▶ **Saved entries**
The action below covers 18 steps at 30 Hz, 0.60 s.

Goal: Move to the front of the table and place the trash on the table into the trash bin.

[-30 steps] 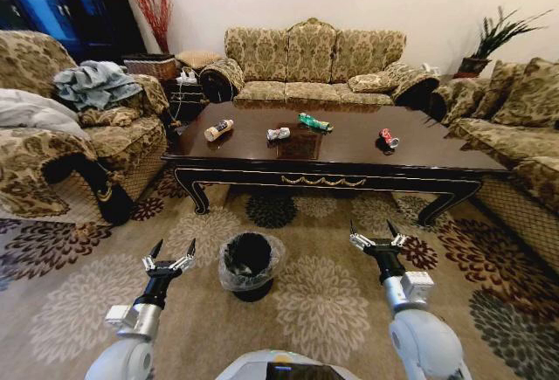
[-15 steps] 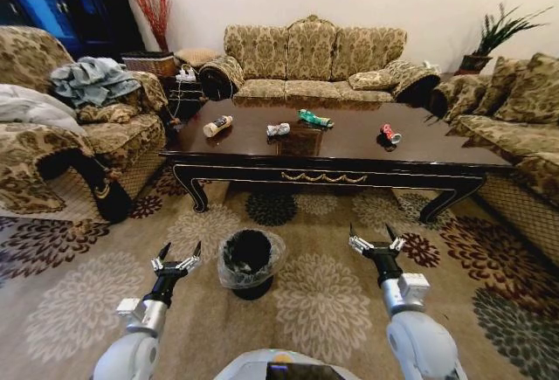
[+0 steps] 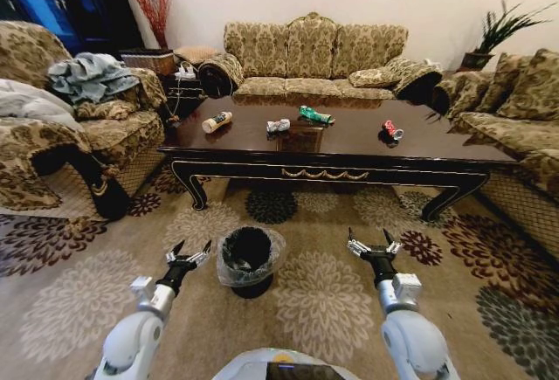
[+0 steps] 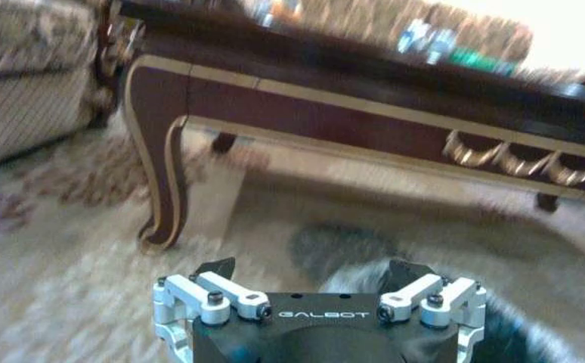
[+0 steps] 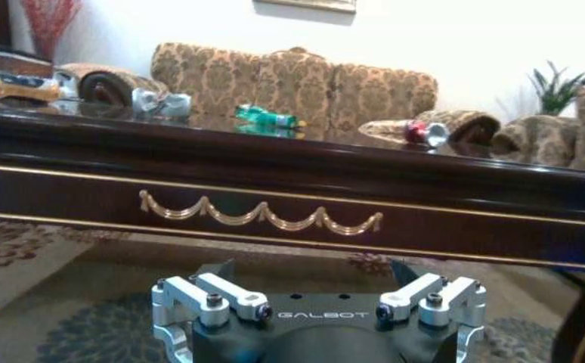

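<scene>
The table (image 3: 349,148) stands ahead of the robot on the patterned carpet (image 3: 323,297). On the table lie four pieces of trash: a small bottle (image 3: 217,121) near its left end, a crumpled wrapper (image 3: 279,125) and a green wrapper (image 3: 315,117) around its middle, and a crushed red can (image 3: 390,129) toward its right end. The trash bin (image 3: 249,260) sits on the carpet in front of the table. The left gripper (image 3: 191,254) hangs just beside the bin, fingers spread wide and empty. The right gripper (image 3: 375,245) hangs before the table's front, also wide and empty.
</scene>
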### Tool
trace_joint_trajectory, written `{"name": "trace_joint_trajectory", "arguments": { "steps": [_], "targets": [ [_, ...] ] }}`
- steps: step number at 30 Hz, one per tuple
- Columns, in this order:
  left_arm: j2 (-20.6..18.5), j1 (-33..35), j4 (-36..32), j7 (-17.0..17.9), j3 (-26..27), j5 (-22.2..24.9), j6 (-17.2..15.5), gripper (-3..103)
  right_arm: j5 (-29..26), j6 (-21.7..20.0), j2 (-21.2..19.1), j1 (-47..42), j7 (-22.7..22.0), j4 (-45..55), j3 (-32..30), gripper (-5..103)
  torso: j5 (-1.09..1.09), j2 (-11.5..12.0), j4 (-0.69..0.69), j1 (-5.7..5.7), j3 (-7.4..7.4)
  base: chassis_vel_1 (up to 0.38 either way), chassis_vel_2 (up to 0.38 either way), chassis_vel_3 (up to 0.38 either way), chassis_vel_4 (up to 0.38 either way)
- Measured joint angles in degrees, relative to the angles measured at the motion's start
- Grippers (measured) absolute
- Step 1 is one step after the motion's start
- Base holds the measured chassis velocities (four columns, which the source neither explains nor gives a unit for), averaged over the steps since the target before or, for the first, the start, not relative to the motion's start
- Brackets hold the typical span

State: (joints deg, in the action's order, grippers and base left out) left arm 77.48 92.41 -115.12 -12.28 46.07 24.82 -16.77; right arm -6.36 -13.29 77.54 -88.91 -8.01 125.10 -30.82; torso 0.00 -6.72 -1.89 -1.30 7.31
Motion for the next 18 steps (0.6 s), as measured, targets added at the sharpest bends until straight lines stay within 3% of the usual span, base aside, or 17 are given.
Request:
{"name": "trace_joint_trajectory", "arguments": {
  "steps": [1,2,3,5,7,18],
  "targets": [
    [-0.2,-0.18,0.5,0.21,-0.1,-0.17,-0.26,100,-0.08,-0.13,-0.24,0.3,-0.02,-0.19,0.16,100,0.0,0.0,-0.07,0.0,0.0,0.0,0.0,0.0,0.0],
    [-1.51,-1.74,2.77,1.51,-1.27,-1.25,-0.47,100,-0.29,-0.33,-0.55,0.16,-0.15,-0.45,0.15,100,0.01,0.0,-0.01,0.0,-0.01,0.0,0.0,0.0,0.0],
    [-1.51,-1.74,2.77,1.51,-1.27,-1.25,-0.47,100,-0.29,-0.33,-0.55,0.16,-0.15,-0.45,0.15,100,0.01,0.0,-0.01,0.0,-0.01,0.0,0.0,0.0,0.0],
    [-3.52,-3.45,5.0,4.66,-3.54,-1.27,-0.75,100,-0.45,-0.33,-0.69,-0.51,-0.46,-0.46,-0.3,100,-0.02,-0.02,0.0,-0.02,0.01,0.0,0.0,0.0,0.0],
    [-5.89,-5.47,5.85,7.28,-5.95,1.11,-4.23,100,-0.47,-0.02,-0.56,-1.53,-0.65,-0.66,-1.15,100,-0.01,-0.09,0.03,-0.05,0.05,0.0,0.0,0.0,0.0],
    [-9.14,-9.02,6.45,9.47,-12.18,4.06,-11.95,100,-0.47,0.71,0.34,-1.69,-0.67,-3.28,-2.36,100,0.0,-0.3,0.0,-0.1,0.21,0.0,0.0,0.0,0.0]
  ]
}}
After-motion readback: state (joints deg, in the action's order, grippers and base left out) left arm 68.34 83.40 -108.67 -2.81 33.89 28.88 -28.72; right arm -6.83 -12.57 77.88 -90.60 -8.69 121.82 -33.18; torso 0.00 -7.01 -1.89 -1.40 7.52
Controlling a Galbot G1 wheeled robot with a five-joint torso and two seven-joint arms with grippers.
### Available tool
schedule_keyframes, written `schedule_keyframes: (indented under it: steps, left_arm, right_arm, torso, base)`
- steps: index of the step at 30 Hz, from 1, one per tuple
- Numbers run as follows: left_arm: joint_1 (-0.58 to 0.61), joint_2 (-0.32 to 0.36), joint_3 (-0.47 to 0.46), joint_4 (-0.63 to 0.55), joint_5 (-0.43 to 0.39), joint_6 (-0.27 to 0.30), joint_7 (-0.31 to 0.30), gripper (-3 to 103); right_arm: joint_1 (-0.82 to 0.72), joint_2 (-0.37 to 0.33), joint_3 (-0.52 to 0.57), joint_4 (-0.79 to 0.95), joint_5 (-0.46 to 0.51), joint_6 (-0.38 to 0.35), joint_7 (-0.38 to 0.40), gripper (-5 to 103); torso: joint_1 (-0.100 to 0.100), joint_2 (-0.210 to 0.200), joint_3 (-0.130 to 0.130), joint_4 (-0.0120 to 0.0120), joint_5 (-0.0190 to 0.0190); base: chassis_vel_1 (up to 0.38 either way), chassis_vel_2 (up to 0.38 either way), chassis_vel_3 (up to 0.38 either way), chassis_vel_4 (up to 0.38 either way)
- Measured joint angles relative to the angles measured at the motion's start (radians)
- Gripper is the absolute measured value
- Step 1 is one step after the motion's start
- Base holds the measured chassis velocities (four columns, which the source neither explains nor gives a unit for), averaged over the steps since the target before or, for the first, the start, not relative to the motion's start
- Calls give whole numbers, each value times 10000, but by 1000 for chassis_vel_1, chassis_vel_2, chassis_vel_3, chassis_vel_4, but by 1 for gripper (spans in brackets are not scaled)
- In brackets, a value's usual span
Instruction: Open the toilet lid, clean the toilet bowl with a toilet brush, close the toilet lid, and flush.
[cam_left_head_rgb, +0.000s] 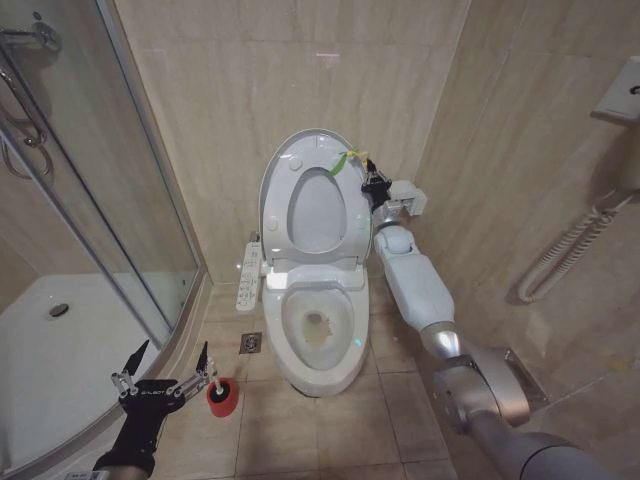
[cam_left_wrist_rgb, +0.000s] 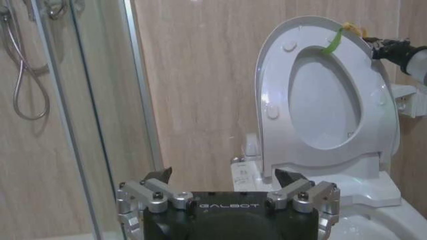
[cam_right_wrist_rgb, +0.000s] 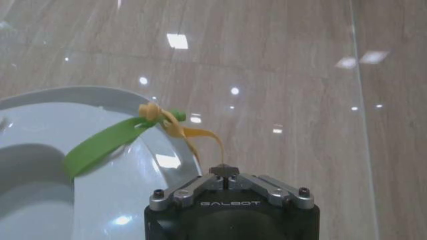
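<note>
1. Head view: the lid (cam_left_head_rgb: 283, 170) stands upright against the wall at 12 o'clock, above the open bowl (cam_left_head_rgb: 318, 335). The right gripper (cam_left_head_rgb: 366, 172) is at the lid's upper edge, about 1 o'clock, by a green strap (cam_left_head_rgb: 338, 162). The left gripper (cam_left_head_rgb: 168, 372), at 8 o'clock, has its fingers spread beside the red brush (cam_left_head_rgb: 219, 393) holder.

2. Left wrist view: fingers (cam_left_wrist_rgb: 160, 176) apart, facing the raised lid (cam_left_wrist_rgb: 275, 90).

3. Right wrist view: fingertips (cam_right_wrist_rgb: 225, 171) pressed together just beside the lid's (cam_right_wrist_rgb: 133, 170) rim, below a yellow ribbon (cam_right_wrist_rgb: 193, 134) knotted to the strap (cam_right_wrist_rgb: 100, 147).
</note>
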Motion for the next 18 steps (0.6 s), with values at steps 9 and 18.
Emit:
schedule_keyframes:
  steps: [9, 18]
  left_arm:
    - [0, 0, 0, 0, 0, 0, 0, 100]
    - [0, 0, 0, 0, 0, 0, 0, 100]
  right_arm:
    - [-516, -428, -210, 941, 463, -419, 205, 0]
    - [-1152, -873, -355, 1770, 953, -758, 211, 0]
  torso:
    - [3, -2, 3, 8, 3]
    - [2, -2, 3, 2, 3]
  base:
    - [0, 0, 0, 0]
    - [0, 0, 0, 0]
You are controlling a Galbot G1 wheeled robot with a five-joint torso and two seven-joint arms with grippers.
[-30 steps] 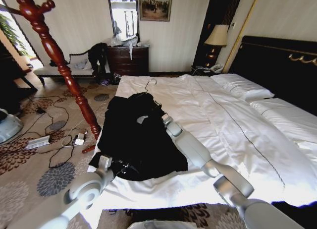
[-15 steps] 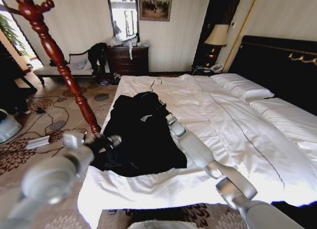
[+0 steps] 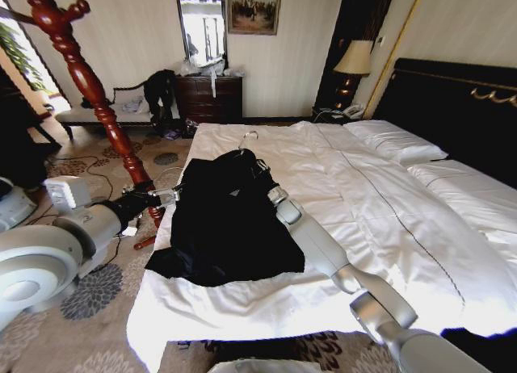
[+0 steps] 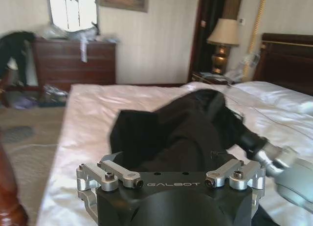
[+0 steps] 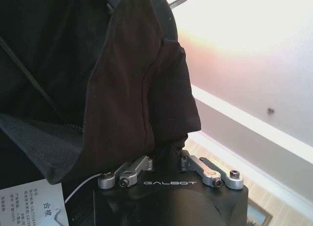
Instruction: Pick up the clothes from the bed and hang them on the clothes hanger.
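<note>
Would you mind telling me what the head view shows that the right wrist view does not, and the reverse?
Head view alone: the red-brown coat stand, the left gripper beside the bed's edge near it, the pillows and the black headboard. Right wrist view alone: a white printed tag and the right gripper shut on the cloth. Both: the black coat.

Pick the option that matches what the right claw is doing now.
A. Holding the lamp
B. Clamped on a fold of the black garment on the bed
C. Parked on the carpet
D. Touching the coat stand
B: the right claw pinches the black garment over the bed.
</note>
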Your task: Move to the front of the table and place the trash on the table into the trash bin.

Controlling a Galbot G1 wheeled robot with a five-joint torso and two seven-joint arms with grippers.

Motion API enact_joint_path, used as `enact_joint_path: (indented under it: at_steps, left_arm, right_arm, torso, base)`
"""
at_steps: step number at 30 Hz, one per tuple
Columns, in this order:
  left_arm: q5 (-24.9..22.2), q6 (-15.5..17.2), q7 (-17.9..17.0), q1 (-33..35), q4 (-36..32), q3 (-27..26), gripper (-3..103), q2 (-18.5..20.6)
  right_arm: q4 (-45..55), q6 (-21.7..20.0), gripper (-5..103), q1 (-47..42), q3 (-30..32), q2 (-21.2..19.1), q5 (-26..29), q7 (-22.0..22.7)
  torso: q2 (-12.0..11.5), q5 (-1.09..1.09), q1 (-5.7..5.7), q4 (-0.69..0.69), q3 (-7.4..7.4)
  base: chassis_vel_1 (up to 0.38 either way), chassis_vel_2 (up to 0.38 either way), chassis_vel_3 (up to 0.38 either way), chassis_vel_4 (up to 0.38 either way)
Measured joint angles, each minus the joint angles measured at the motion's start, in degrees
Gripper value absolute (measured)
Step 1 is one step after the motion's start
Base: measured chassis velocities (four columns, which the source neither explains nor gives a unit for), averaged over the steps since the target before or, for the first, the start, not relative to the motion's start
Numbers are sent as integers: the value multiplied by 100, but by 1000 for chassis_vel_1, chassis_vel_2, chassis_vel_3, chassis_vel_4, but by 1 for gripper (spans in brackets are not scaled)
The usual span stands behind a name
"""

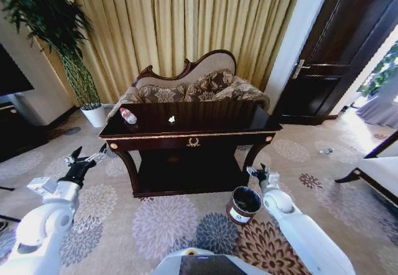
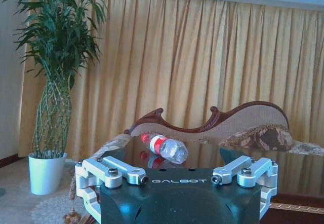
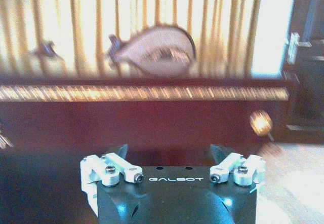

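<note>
The dark-brown table (image 1: 205, 139) with gold trim stands straight ahead. On its top, a clear bottle with a red label (image 1: 128, 116) lies near the left end, and a small white scrap (image 1: 171, 119) rests near the middle. In the left wrist view the bottle (image 2: 164, 147) lies on its side on the glossy top (image 2: 298, 178). The round dark trash bin (image 1: 244, 204) stands on the carpet by the table's right front leg. My left gripper (image 1: 84, 162) hangs open, short of the table's left corner. My right gripper (image 1: 257, 174) is open just above the bin, facing the table's front rail (image 3: 152, 122).
A carved floral sofa (image 1: 199, 85) sits right behind the table. A tall plant in a white pot (image 1: 93, 114) stands at the back left, next to a dark cabinet (image 1: 18, 132). A dark door (image 1: 336, 57) is at the back right. Another piece of furniture (image 1: 373, 169) juts in at the right.
</note>
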Motion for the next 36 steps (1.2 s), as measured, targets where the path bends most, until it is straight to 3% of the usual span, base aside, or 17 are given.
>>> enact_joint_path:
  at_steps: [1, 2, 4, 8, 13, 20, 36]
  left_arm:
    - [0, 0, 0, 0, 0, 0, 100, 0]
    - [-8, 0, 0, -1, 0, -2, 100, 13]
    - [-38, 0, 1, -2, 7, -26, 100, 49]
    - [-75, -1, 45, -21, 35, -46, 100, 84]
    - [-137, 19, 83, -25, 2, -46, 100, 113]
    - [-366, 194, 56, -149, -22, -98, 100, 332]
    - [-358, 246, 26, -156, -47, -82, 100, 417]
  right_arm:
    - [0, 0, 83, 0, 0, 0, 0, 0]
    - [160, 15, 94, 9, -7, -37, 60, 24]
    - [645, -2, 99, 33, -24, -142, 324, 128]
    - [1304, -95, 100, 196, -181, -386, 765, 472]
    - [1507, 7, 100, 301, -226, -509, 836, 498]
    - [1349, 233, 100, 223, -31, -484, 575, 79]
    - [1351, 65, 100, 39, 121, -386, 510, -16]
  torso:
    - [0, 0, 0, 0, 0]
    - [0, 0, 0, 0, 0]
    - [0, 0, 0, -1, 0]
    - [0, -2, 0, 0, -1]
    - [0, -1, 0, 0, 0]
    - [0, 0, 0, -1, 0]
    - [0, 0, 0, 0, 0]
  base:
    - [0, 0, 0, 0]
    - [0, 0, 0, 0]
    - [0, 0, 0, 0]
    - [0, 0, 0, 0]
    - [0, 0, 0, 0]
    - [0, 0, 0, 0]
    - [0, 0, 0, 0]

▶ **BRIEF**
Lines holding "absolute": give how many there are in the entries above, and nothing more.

▶ **RESPONSE TO THIS TASK**
3